The final three participants were interviewed once each to illustrate paradigm cases
from the analyses of the first four participants.
In the discussion of the key findings, the research shows that both the practice of family
therapy and the therapist's personal life may be mutually influential. Family therapy education
in Norway is challenged by these findings of how personal and private influences may
affect clinical practice. I suggest here that it is time to make personal and professional development
programmes compulsory in Norwegian family therapy training.
The grounded theory methodology led to the development of a middle range theory,
"The map of resonance"; where I use the concept of `resonance' to understand both the relationship
between the therapist's personal ideas and professional practice and between the
therapist and the client. In this middle range theory, I develop some ideas about pitfalls for
therapists, trainers and supervisors and suggest how supervision and personal-professional
development work at pre- and post-qualification level can help ensure professional development
both in education and in general therapeutic practice.

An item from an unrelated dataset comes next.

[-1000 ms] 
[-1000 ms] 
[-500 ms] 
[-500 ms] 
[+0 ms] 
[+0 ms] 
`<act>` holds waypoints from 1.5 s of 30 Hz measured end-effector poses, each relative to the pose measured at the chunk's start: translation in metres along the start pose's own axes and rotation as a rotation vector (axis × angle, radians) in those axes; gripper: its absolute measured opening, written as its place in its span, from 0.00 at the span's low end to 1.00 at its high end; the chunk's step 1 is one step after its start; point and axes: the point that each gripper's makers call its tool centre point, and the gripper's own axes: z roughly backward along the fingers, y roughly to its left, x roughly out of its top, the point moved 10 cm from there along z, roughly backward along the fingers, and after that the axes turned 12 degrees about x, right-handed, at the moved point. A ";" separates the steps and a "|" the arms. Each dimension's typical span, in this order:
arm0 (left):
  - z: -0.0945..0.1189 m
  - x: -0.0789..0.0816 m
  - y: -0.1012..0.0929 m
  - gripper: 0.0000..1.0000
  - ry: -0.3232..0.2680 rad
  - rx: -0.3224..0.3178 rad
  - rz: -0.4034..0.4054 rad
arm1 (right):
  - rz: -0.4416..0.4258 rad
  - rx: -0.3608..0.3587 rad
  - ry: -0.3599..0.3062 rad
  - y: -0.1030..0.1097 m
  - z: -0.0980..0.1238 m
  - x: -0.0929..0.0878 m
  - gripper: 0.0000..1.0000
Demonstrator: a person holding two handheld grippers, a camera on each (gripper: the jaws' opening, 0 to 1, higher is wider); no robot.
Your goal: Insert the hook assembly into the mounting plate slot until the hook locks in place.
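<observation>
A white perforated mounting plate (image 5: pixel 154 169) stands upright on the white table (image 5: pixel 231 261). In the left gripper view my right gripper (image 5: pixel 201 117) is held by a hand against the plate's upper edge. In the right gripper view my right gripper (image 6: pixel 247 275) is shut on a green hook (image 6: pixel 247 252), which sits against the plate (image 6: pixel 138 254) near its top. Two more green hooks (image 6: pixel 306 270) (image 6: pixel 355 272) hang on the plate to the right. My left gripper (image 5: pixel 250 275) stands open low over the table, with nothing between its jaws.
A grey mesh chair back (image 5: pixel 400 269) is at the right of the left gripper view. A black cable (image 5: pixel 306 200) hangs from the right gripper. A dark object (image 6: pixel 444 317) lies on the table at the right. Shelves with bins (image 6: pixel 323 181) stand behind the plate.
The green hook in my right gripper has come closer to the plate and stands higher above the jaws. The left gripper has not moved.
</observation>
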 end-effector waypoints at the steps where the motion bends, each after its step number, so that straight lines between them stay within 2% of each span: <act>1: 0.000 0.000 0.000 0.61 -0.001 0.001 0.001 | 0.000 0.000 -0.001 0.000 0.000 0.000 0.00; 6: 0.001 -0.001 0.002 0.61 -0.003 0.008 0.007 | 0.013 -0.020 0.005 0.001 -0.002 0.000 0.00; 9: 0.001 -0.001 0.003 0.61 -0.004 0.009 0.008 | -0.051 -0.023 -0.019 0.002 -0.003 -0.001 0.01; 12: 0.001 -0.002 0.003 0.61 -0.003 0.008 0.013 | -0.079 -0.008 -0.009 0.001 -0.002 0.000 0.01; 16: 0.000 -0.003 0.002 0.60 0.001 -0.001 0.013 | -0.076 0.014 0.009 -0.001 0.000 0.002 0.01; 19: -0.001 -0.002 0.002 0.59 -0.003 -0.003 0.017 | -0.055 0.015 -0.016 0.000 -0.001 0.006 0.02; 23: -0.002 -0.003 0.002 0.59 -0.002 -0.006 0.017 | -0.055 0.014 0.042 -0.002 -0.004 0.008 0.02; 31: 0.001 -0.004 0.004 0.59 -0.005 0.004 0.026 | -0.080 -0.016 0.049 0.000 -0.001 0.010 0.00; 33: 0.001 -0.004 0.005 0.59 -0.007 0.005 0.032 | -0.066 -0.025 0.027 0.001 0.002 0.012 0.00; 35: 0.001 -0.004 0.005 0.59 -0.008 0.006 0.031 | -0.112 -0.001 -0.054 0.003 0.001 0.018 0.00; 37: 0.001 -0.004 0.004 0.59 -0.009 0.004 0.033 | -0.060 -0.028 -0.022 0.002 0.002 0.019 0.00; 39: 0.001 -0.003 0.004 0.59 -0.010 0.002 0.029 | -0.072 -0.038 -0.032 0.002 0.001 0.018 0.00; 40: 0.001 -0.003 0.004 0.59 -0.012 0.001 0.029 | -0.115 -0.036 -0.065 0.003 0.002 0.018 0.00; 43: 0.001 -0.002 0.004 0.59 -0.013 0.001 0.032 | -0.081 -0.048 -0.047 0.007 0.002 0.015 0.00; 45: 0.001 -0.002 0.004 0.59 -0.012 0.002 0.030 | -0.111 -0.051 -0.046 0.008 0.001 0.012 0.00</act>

This research project may also be seen as an invitation to rethink how family therapy
practice can be understood. The project shows that personal and private experiences sometimes
form the main framework for understanding sequences of family therapy practice.
These ethical considerations, among others, point to the need for ethical guidelines for family
therapy practice in Norway. Areas for further research in the field of patterns that connect
family therapists' personal and private lives to their clinical practice are suggested.